An HTML element is an individual component of an HTML document or "web page", once this has been parsed into the Document Object Model.
In the HTML syntax, most elements are written with a start tag and an end tag, with the content in between. An HTML tag is composed of the name of the element, surrounded by angle brackets. An end tag also has a slash after the opening angle bracket, to distinguish it from the start tag.

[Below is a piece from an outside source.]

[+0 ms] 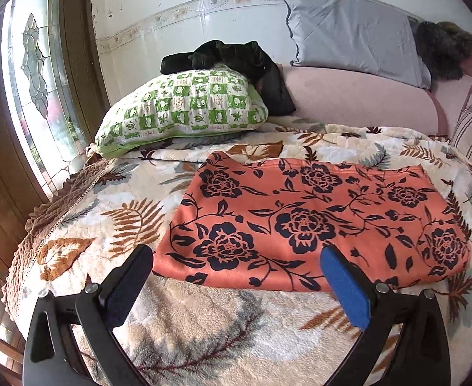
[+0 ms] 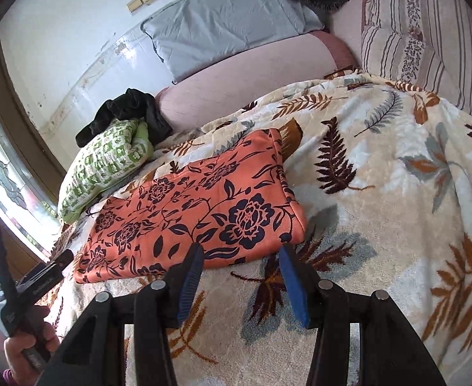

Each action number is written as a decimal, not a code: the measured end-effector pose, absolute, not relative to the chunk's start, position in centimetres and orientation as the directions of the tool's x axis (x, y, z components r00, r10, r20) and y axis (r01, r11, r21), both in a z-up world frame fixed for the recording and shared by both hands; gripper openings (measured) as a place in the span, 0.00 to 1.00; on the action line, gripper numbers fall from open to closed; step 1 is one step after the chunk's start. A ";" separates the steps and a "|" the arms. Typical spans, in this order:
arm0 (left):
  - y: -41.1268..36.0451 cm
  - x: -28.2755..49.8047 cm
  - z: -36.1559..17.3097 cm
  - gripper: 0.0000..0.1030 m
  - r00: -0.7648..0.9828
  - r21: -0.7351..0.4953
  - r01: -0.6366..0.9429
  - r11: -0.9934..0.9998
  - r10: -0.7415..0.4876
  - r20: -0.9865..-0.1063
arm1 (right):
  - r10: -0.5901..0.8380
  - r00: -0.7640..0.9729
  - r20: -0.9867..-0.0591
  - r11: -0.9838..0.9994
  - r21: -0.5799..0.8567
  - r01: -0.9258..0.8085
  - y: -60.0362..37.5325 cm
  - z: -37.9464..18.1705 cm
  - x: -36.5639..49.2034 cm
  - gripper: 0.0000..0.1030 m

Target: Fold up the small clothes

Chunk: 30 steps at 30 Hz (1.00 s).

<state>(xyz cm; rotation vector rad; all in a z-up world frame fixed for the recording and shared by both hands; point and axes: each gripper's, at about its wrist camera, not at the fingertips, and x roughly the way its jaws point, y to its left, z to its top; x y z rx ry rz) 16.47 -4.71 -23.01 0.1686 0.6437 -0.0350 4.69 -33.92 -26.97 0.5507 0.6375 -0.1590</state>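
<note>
On the bed's leaf-patterned blanket (image 1: pixel 204 321) lies the folded orange floral garment (image 1: pixel 306 222); left tool (image 1: pixel 237 265) spread wide, empty; right tool (image 2: pixel 240 259) half parted, gripping nothing; only its view shows the person's hand (image 2: pixel 27 350).

A: Your left hand (image 2: pixel 27 350) is cut off at the lower left of the right wrist view; only some fingers around the handle show.

B: And the left gripper (image 2: pixel 48 268) there?

A: You see it side-on at the left edge, so its fingertips can't be made out.

B: The folded orange garment (image 1: pixel 303 225)?

A: Its underside and inner layers are hidden, so what kind of garment it is can't be told.

B: The dark furry thing (image 1: pixel 441 50) in the upper right?

A: Part is behind the grey pillow (image 1: pixel 351 32); what it is stays unclear.

B: The black clothing (image 1: pixel 236 61)?

A: Bunched; its lower part drops behind the green checked pillow (image 1: pixel 184 106).
</note>
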 end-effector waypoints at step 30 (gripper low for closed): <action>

<p>In the HTML syntax, most elements are written ...</p>
Between the starting/ending tags, any number of other tags may exist. This project offers a way to search for a specific tag, and also specify an attribute with a value for that tag. Then extract the content of that element. It's a cheap alternative to Microsoft's MSHTML parser (full of leaks).
Using the Code
Add to your project the files form AClass
directory.
Include some headers you may need like:
#include "AClass/LiteHTMLReader.h"
#include "AClass/HtmlElementCollection.h"
Instantiate the reader which will parse the HTML
string
.
CLiteHTMLReader theReader;
CHtmlElementCollection theElementCollectionHandler;
theReader.setEventHandler(&theElementCollectionHandler);
If you want to get a specific set of tags with a specific attrib use:
theElementCollectionHandler.InitWantedTag(_T("style"), _T("id"),_T("sss"));
Call the parser function. At the end, the theElementCollectionHandler
will be filled with the parsed structure.
theReader.Read(m_szHtmlPage)
Now start retrieving the elements' text to a CString var
.
for (int i=0;i<theElementCollectionHandler.GetNumElementsFiltered();i++){
theElementCollectionHandler.GetOuterHtml(i, szTxt, 1);
}